Economic misery does not always produce revolt. It takes organization, which is not built overnight. These job actions are not spontaneous. All had some level of planning, although once they start there are certainly spontaneous actions taken by the participants and rank and file leaders.
In all three states one or both of the two major education unions, the National Education Association and the American Federation of Teachers have been organizing teachers for many years. Even if the union leadership was or is not leading these strikes, the union provides a structure within which teachers can plan and coordinate.
History plays a role too. One West Virginia rank and file leader mentioned that she lived in the county of Matewan and the Battle of Blair Mountain, so clearly some teachers knew why militant struggle is necessary and what it had produced in the past.
Social media, particularly Facebook, have played an important role in building support for the job actions and creating a momentum that produced one victory and may lead to others.Indeed social media increased the awareness of what was being done in West Virginia and helped push cautious union leadership to take more militant stances and not accept compromise.
However without a conscious militant minority that initiated much of the social media use, the tool would not have been of much use. Economic conditions coupled with a growing movement
against right-wing and centrist policies produced an anger resulting in action among teachers that was set off in West Virginia by initially only a few hundred teachers walking out.
What is needed to sustain this movement and make it spread? So far this new militancy is limited to a specific sector of public unions, so we should not overestimate where it will spread. Public employees in most states where they have the right to collectively bargain are prohibited from striking and are accustomed to using arbitration processes of limited value to workers.Strikes are at an all-time low in the private sector.
How should left unionists who believe in class-struggle unionism respond?
First, we should remember something a US Communist leader, Gus Hall, involved in the CIO drive to organize steelworkers, wrote about trade union struggles, “The class struggle is the main contradiction.
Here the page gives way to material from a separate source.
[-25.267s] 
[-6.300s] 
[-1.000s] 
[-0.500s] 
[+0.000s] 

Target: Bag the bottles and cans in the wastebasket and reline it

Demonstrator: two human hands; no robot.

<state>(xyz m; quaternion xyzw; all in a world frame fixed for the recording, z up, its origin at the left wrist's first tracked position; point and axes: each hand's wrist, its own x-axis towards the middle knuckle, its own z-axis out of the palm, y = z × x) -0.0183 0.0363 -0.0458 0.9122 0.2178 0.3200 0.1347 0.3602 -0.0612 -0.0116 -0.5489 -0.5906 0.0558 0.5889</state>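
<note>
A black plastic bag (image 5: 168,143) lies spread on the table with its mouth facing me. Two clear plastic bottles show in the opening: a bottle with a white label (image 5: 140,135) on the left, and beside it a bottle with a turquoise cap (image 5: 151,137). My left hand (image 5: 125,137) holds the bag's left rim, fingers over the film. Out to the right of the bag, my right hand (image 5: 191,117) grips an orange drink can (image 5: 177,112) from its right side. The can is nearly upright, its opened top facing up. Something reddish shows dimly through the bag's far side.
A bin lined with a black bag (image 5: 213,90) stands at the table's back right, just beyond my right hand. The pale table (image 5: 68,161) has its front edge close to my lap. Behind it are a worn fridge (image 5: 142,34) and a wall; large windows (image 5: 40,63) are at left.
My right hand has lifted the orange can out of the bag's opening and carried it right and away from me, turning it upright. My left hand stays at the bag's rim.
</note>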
We are always working to change the balance of forces between the two main classes. There can be no strategic line without this foundation.”
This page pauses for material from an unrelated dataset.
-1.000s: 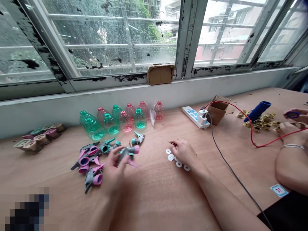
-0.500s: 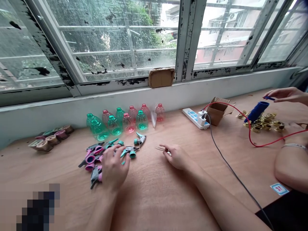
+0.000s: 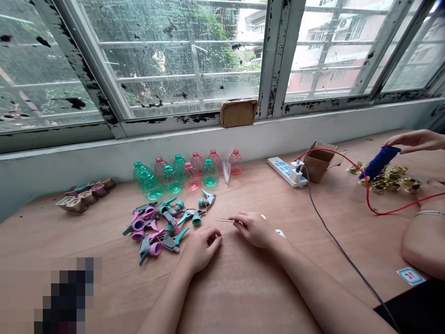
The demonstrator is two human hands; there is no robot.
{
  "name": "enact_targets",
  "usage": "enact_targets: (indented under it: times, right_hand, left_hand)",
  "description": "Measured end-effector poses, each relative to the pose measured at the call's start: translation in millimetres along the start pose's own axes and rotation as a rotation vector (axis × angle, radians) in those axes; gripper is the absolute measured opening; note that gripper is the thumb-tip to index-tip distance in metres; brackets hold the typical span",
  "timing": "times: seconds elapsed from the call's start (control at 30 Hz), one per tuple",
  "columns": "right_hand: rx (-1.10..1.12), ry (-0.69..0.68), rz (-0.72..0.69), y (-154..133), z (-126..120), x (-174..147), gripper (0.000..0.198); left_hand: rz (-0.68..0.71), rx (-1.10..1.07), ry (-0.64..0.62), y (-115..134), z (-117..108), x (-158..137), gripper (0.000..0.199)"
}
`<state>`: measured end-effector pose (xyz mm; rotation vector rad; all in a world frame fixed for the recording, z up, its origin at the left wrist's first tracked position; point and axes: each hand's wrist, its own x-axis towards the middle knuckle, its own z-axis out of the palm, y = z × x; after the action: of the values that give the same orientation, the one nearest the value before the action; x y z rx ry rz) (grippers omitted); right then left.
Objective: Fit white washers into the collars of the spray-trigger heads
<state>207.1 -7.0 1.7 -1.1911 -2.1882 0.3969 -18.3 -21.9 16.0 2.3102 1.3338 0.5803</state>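
My right hand (image 3: pixel 255 230) is closed round a pair of thin metal tweezers (image 3: pixel 225 220), whose tips point left just above the table. Close to its left, my left hand (image 3: pixel 202 249) is curled with thumb and fingertips together; whatever it holds, if anything, is hidden. Beyond and left of it lies a heap of trigger spray heads (image 3: pixel 168 239), grey with pink or teal parts. One grey and teal spray head (image 3: pixel 207 199) lies at the heap's far right end. Small white pieces (image 3: pixel 280 233) lie beside my right hand.
Green and pink clear bottles (image 3: pixel 210 176) stand along the wall. Small cups (image 3: pixel 78 204) sit at left. A power strip (image 3: pixel 287 172), cardboard box (image 3: pixel 318 162) and cables lie to the right, where a co-worker's hand (image 3: pixel 415 139) touches a blue ribbed tube (image 3: pixel 378 163) above gold parts (image 3: pixel 392 178).
My left hand has moved right, off the spray heads, and its fingers have curled closed near my right hand. The co-worker's hand has come down onto the blue tube.
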Motion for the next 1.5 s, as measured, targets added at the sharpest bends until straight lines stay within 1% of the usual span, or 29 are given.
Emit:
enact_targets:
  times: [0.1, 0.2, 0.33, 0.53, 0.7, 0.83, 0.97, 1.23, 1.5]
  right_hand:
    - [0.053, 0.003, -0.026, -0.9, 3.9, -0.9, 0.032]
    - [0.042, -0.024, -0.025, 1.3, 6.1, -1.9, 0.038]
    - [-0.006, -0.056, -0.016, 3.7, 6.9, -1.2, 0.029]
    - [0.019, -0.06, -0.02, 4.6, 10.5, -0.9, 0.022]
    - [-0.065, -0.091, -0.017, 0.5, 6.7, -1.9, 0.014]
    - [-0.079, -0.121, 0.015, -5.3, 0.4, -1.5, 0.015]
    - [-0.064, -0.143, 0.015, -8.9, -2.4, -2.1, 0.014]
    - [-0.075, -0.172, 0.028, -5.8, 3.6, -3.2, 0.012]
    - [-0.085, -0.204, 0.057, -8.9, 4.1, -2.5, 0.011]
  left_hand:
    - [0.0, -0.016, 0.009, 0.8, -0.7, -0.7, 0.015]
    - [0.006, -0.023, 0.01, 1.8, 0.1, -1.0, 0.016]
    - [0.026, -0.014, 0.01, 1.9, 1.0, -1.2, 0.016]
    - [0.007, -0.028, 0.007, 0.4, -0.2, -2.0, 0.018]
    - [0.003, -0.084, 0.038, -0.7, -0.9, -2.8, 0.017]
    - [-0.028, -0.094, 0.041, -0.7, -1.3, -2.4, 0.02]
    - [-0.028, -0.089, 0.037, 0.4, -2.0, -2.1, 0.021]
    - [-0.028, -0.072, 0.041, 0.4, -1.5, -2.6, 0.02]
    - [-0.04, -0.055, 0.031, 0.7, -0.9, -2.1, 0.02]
Unless we are developing a militant minority within unions at the local union level, this new militancy may not spread as we would like. The West Virginia rank and file leaders have emphasized unity and solidarity as keys to their success. All 55 counties of West Virginia voted to strike and held strong until they won. Unity across all the lines that capitalists use to divide us is of primary importance.
We must also make clear who the enemy is, the capitalist class, at whose behest politicians adopt austerity budgets and slash public services. If we are able to do this, then independent politics then becomes part of the struggle.
Kentucky teachers are pledging to vote out politicians if they do not come up with a package that satisfies their demands, but this will be for naught if they are replaced by ones who do not
really share their vision.
To be effective in changing the balance of class forces what is sorely lacking at the moment isan organization through which union militants who understand the need for a class struggle labor movement can operate, share ideas and coordinate struggles. In the 1920s William Z. Foster, a Communist Party labor leader who developed the concept of the “militant minority” helped launch and develop the Trade Union Education League which became a vehicle for such unionists in the 1920s
and led to the organizing victories of the 1930s.
We must work to develop a similar organization today.